**Provided material**

◆ ◆ ◆ ◆ ◆

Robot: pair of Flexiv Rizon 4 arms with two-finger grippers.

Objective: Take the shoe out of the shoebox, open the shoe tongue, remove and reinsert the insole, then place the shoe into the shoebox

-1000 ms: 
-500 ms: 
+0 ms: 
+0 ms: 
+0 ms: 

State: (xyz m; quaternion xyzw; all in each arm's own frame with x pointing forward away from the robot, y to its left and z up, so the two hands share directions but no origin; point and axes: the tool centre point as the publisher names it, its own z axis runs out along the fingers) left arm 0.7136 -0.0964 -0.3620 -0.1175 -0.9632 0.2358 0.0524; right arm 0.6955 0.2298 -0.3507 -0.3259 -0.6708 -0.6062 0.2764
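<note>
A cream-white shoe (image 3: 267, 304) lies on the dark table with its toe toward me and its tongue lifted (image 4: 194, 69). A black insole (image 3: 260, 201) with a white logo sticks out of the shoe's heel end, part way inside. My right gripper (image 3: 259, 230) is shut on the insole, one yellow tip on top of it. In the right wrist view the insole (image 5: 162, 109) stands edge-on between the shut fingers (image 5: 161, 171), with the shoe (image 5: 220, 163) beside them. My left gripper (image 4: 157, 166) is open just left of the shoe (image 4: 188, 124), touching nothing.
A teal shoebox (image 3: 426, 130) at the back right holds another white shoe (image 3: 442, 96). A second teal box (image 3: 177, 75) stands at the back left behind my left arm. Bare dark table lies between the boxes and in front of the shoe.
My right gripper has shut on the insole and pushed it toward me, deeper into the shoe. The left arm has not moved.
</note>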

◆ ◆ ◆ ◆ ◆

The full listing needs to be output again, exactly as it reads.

**Answer for the task**
Robot: pair of Flexiv Rizon 4 arms with two-finger grippers.

Objective: Take the shoe out of the shoebox, open the shoe tongue, remove and reinsert the insole, then place the shoe into the shoebox

-1000 ms: 
-500 ms: 
+0 ms: 
+0 ms: 
+0 ms: 

State: (xyz m; quaternion xyzw; all in each arm's own frame with x pointing forward away from the robot, y to its left and z up, so the two hands share directions but no origin; point and axes: the tool centre point as the publisher names it, its own z axis runs out along the fingers) left arm 0.7136 -0.0964 -0.3620 -0.1175 -0.9632 0.2358 0.0524; right arm 0.6955 0.2298 -0.3507 -0.3259 -0.6708 -0.6062 0.2764
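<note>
A cream-white shoe (image 3: 267, 304) lies on the dark table with its toe toward me and its tongue lifted (image 4: 194, 69). A black insole (image 3: 260, 201) with a white logo sticks out of the shoe's heel end, part way inside. My right gripper (image 3: 259, 230) is shut on the insole, one yellow tip on top of it. In the right wrist view the insole (image 5: 162, 109) stands edge-on between the shut fingers (image 5: 161, 171), with the shoe (image 5: 220, 163) beside them. My left gripper (image 4: 157, 166) is open just left of the shoe (image 4: 188, 124), touching nothing.
A teal shoebox (image 3: 426, 130) at the back right holds another white shoe (image 3: 442, 96). A second teal box (image 3: 177, 75) stands at the back left behind my left arm. Bare dark table lies between the boxes and in front of the shoe.
My right gripper has shut on the insole and pushed it toward me, deeper into the shoe. The left arm has not moved.
</note>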

There is no more to add to the answer.